Miqot makaniyah yaitu tempat mulai berihram bagi yang punya niatan haji atau umroh. Miqat yang ditentukan berdasarkan tempat. Ada lima tempat:

(a) Dzulhulaifah (Bir ‘Ali), miqot penduduk Madinah, (b) Al Juhfah, miqot penduduk Syam © Qornul Manazil (As Sailul Kabiir) miqot penduduk Najed (d) Yalamlam (As Sa’diyah) miqot penduduk Yaman (e) Dzat ‘Irqin (Adh Dhoribah), miqot pendudk Irak.

      1. Dzul Hulaifah (Bir ‘Ali)Miqat bagi penduduk Madinah dan bagi mereka yang mendekati Mekah dari arah yang sama. Dzul Hulaifah adalah Miqat yang jaraknya paling jauh yakni disebelah utara kota Mekkah. Miqat Dzul Hulaifah jaunya sekitar 9 kilometer dari Madinah dan sekitar 450 kilometer dari Makkah.Dzulhulaifah, merupakan miqat terjauh, Dzulhulaifah ini lebih di kenal dengan nama Bir ‘Ali. Bir ‘Ali letaknya di kota Madīnah, jarak antara Mekkah dan Bir ‘Ali kira-kira 450 Km. Dzulhulaifah adalah miqatnya penduduk Madīnah.

        2. Al Juhfah

        Al-Juhfah adalah miqatnya penduduk Syām (Suriah) dan penduduk Maghrib (dari barat jazirah). Jarak Al-Juhfah sampai kota Mekkah kurang lebih sekitar 157 Km. Akan tetapi sekarang orang-orang mengambil miqot dari Rabigh yang posisinya sedikit sebelum Al-Juhfah, dan para ulama sepakat bahwa jamaah yang berihram sebelum miqot maka ihramnya sah. Hal ini dikarenakan al-Juhfah sekarang adalah lokasi yang rusak dan tidak dihuni.

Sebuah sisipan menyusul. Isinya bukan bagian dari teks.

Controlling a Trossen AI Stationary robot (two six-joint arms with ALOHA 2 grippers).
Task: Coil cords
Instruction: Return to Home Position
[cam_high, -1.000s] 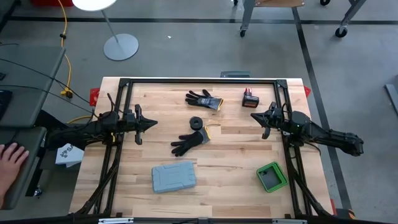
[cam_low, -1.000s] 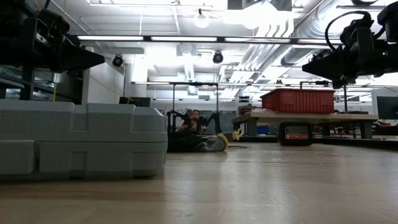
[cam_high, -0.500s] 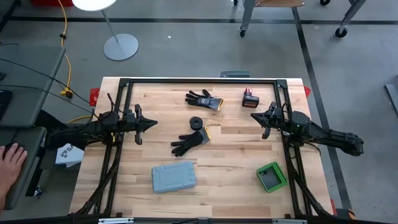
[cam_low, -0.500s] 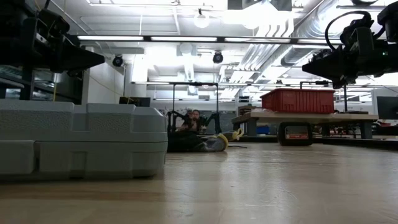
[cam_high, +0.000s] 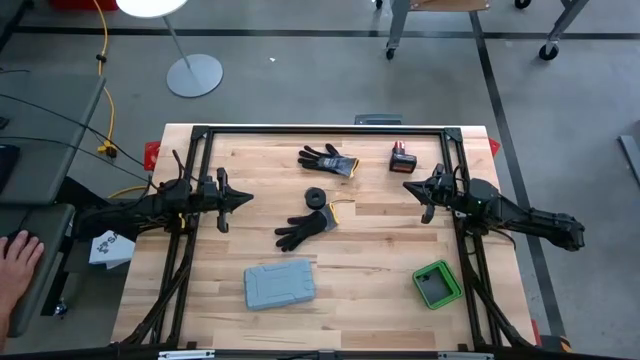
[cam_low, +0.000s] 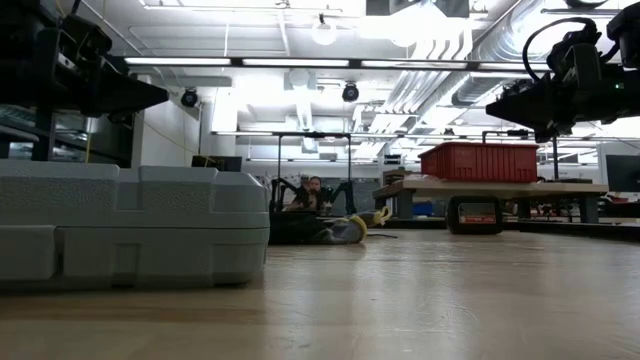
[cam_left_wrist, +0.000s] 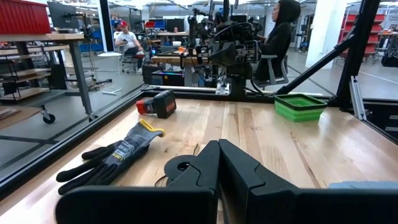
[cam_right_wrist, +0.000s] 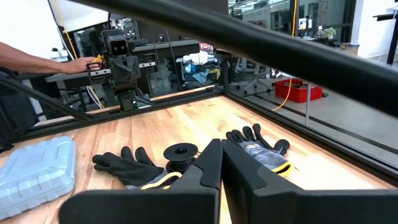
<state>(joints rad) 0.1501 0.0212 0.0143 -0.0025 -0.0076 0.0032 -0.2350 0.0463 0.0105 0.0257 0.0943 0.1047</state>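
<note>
The cord is a small black ring-shaped coil (cam_high: 316, 196) lying flat on the wooden table near its middle. It also shows in the left wrist view (cam_left_wrist: 180, 167) and the right wrist view (cam_right_wrist: 180, 152). My left gripper (cam_high: 245, 199) hovers level above the table's left side, shut, pointing toward the coil from a hand's length away. My right gripper (cam_high: 408, 187) hovers level at the right side, shut, also pointing at the middle. Neither touches anything.
Two black gloves lie by the coil, one on its far side (cam_high: 328, 160) and one on its near side (cam_high: 305, 227). A red and black battery (cam_high: 402, 158) sits far right, a grey case (cam_high: 279, 284) near the front, a green tray (cam_high: 437, 283) front right. A person's hand (cam_high: 15, 255) rests left of the table.
</note>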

        3. Qarnul Manazil (As Sailul Kabiir)

        Qorn Al-Manazil merupakan tempat yang berbukit sekitar dan terletak di sebelah timur kota Makkah. Ini adalah miqat bagi penduduk Najd (Riyadh) dan bagi mereka yang datang dari arah itu. Jarak antara Qarn Al-Manazil dengan kota Mekkah kira-kira 80-90 Km. Inilah miqot terdekat yang jaraknya sekitar 2 marhalah.

        4. Yalamlam (As Sa’diyah)

        Dibawah Al-Juhfah yaitu di sebelah selatan kota Mekkah ada miqat Yalamlam, jarak Yalamlam ke Mekkah kira-kira 130 Km. Miqat ini merupakan daerah perbukitan sekitar 92 kilometer di sebelah tenggara Makkah. Ini adalah miqat bagi penduduk Yaman dan semua orang lain yang datang dari arah itu. Miqat yalamlam adalah miqat yang digunakan oleh jamaah yang datang dari China, Jepang, India, Pakistan, dan mereka yang datang dengan kapal.

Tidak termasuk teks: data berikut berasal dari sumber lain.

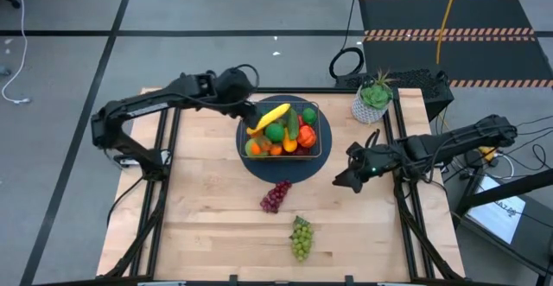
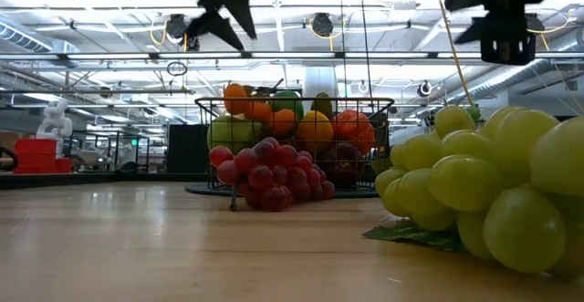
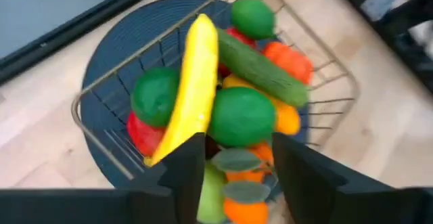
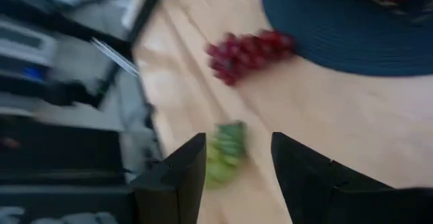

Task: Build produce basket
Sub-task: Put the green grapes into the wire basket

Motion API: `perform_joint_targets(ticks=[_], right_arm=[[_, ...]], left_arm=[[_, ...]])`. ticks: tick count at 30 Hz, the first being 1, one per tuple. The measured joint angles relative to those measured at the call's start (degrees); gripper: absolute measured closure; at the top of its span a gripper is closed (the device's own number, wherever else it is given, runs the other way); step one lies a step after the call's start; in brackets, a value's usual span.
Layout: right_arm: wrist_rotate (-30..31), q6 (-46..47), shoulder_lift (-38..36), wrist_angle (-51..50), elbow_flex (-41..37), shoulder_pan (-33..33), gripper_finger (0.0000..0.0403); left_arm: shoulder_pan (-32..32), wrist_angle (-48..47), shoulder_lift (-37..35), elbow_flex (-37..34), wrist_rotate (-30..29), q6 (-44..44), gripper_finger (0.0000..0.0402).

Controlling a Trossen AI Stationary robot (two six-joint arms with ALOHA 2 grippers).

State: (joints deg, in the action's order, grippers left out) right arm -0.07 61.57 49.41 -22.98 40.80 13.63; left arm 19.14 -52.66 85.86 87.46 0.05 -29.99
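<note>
The wire basket [image 1: 320,144] sits on a round dark mat [image 1: 259,167] and holds a yellow banana [image 1: 270,117], limes, oranges, a cucumber and red fruit. My left gripper [image 1: 251,111] hangs open above the basket's far left corner, empty; its wrist view looks down on the banana [image 3: 193,82]. A red grape bunch [image 1: 276,196] and a green grape bunch [image 1: 301,237] lie on the table nearer the front. My right gripper [image 1: 347,175] is open and empty, above the table right of the mat, facing both bunches [image 4: 249,51].
A potted green plant [image 1: 374,96] in a white pot stands at the table's far right corner. In the low view the green grapes [image 2: 484,179] lie close to the camera and the red grapes [image 2: 272,176] in front of the basket [image 2: 297,133].
</note>
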Motion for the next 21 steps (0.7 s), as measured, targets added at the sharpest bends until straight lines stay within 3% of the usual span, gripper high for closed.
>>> perform_joint_targets(ticks=[5,10,17,21], right_arm=[[1.89,8.18,2.78,10.81,0.02,2.16,0.0228],[4.69,13.36,9.06,16.39,0.22,5.48,0.0227],[3.52,20.49,21.80,15.71,4.10,8.10,0.0227],[-0.83,23.35,29.09,14.58,7.73,7.12,0.0227]], left_arm=[[-3.03,-5.46,-6.77,0.02,1.86,-3.82,0.0218],[-11.57,-11.33,-11.83,0.04,-2.00,-5.44,0.0245],[-26.41,-18.36,-13.12,-0.03,-9.96,-12.43,0.0284],[-34.21,-15.90,-13.19,-2.68,-12.79,-18.19,0.0294]])
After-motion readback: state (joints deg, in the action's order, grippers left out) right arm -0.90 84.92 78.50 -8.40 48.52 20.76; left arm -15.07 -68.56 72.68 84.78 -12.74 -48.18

        5. Dzatu ‘Irqin (Adh Dhoribah)

        Dzatu ‘Irq adalah miqatnya bagi penduduk Iraq dan penduduk Masyriq (dari timur jazirah). Miqat ini berada sekitar 94 kilometer ke arah sisi timur laut dari Makkah. Para ulamā khilaf tentang miqat Dzatu ‘Irq ini. Apakah miqat Dzatu ‘Irq ditetapkan oleh Nabi shallallāhu ‘alayhi wa sallam ataukah merupakan ijtihad ‘Umar radhiyallāhu Ta’āla ‘anhu, karena di zaman ‘Umar datang penduduk Iraq, mereka ingin melaksanakan haji atau umrah.

        Jika mereka (penduduk Iraq) harus berputar ke arah Qarn al-Manazil terlalu jauh, sehingga ‘Umar pun membuat miqat bagi mereka yang sejajar dengan Qarn al-Manazil dan menetapkan Dzatu ‘Irq yang jaraknya kira-kira sama sejajar dengan Qarn al-Manazil sebagai miqat mereka. Yaitu jarak antara Qarn al-Manazil ke Mekkah sama dengan jarak Dzatu ‘Irq ke Mekkah. Perlu diingat : Umar menentukan Dzaatu ‘Irq sebagai miqot penduduk ‘Iraq bukan karena jarak Dzatu ‘Irq adalah 2 marhalah (sekitar 80 km) akan tetapi karena Dzatu ‘Irq sejajar dengan Qorn al-Manazil.
        Penduduk Makkah yang ingin berihram haji atau umrah, maka hendaklah ia ke tanah halal, yaitu di luar tanah haram dari arah mana saja.

        Tidak boleh bagi seseorang yang berhaji atau berumroh melewati miqot tanpa ihram. Jika melewatinya tanpa ihram, maka wajib kembali ke miqot untuk berihram. Jika tidak kembali, maka wajib baginya menunaikan dam (fidyah), namun haji dan umrahnya sah. Jika ia berihram sebelum miqot, maka haji dan umrahnya sah, namun dinilai makruh.